▸ **Problem statement**
Each line below from the line with "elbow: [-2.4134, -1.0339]" to the line with "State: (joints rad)" must be copied exactly, including those two, and no picture may appear in the copy.
Content starts
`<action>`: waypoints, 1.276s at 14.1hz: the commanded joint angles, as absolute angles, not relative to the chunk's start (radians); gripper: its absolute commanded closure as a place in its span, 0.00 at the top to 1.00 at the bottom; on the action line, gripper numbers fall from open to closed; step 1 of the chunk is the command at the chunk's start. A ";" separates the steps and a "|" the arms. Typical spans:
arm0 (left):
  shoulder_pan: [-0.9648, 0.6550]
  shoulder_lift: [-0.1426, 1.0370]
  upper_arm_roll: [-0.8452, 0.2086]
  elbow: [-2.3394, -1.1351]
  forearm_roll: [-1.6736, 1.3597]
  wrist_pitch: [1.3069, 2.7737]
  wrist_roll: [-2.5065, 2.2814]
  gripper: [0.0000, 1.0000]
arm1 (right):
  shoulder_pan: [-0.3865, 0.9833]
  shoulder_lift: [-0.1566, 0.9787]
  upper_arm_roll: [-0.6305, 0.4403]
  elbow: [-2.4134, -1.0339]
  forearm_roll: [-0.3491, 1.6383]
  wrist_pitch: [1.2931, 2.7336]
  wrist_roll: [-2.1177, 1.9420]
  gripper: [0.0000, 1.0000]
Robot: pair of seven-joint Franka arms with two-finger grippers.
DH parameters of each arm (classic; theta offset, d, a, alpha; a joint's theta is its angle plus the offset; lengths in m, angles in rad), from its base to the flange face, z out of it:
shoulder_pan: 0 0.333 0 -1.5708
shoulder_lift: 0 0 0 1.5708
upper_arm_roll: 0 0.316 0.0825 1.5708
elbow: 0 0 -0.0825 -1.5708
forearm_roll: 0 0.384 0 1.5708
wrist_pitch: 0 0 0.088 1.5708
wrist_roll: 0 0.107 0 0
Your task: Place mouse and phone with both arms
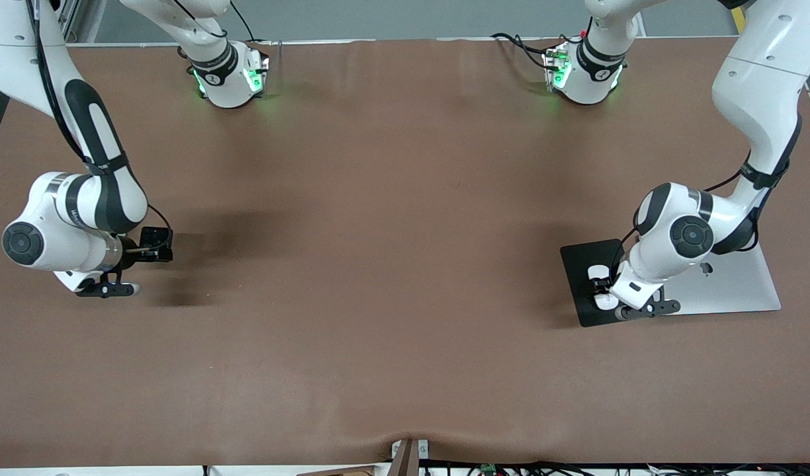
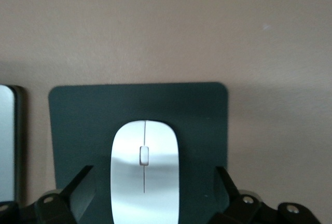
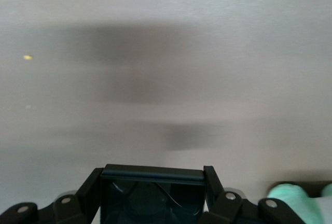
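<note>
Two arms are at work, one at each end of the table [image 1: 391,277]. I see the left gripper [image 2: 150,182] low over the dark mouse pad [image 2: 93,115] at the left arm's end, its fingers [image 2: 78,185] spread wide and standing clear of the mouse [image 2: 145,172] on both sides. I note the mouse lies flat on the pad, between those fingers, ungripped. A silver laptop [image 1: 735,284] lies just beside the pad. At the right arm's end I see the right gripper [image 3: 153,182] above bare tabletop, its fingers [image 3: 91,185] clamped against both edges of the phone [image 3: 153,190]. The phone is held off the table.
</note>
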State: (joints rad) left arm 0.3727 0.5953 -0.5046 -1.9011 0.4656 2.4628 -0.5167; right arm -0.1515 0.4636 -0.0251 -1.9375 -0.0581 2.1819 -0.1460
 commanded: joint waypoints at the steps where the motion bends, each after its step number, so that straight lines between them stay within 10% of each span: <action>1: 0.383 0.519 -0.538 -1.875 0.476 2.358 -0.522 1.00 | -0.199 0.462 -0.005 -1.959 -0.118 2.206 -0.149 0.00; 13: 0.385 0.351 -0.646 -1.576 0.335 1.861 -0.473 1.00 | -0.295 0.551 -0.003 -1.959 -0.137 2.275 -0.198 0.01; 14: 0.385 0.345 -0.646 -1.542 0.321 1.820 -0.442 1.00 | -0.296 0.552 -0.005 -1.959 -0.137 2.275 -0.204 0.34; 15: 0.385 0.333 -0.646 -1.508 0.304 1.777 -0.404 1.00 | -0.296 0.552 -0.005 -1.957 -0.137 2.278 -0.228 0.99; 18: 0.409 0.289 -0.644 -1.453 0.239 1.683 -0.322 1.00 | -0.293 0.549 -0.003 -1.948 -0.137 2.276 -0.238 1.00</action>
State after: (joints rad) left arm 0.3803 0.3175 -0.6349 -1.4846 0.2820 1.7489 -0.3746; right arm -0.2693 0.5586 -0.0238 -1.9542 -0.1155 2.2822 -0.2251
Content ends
▸ **Output of the exercise**
  elbow: [-2.4134, -1.0339]
  forearm_roll: [-0.3491, 1.6383]
  wrist_pitch: [1.2931, 2.7336]
  wrist_roll: [-2.1177, 1.9420]
  gripper: [0.0000, 1.0000]
Robot: pair of seven-joint Franka arms with two-finger grippers.
DH parameters of each arm (classic; theta offset, d, a, alpha; a joint's theta is its angle plus the offset; lengths in m, angles in rad), from its base to the flange face, z out of it:
shoulder_pan: 0 0.333 0 -1.5708
shoulder_lift: 0 0 0 1.5708
upper_arm_roll: 0 0.316 0.0825 1.5708
elbow: 0 0 -0.0825 -1.5708
forearm_roll: 0 0.384 0 1.5708
wrist_pitch: 0 0 0.088 1.5708
wrist_roll: 0 0.107 0 0
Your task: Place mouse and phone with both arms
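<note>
Two arms are at work, one at each end of the table [image 1: 391,277]. I see the left gripper [image 2: 150,182] low over the dark mouse pad [image 2: 93,115] at the left arm's end, its fingers [image 2: 78,185] spread wide and standing clear of the mouse [image 2: 145,172] on both sides. I note the mouse lies flat on the pad, between those fingers, ungripped. A silver laptop [image 1: 735,284] lies just beside the pad. At the right arm's end I see the right gripper [image 3: 153,182] above bare tabletop, its fingers [image 3: 91,185] clamped against both edges of the phone [image 3: 153,190]. The phone is held off the table.
</note>
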State: (joints rad) left arm 0.3727 0.5953 -0.5046 -1.9011 0.4656 2.4628 -0.5167; right arm -0.1515 0.4636 -0.0251 -1.9375 -0.0581 2.1819 -0.1460

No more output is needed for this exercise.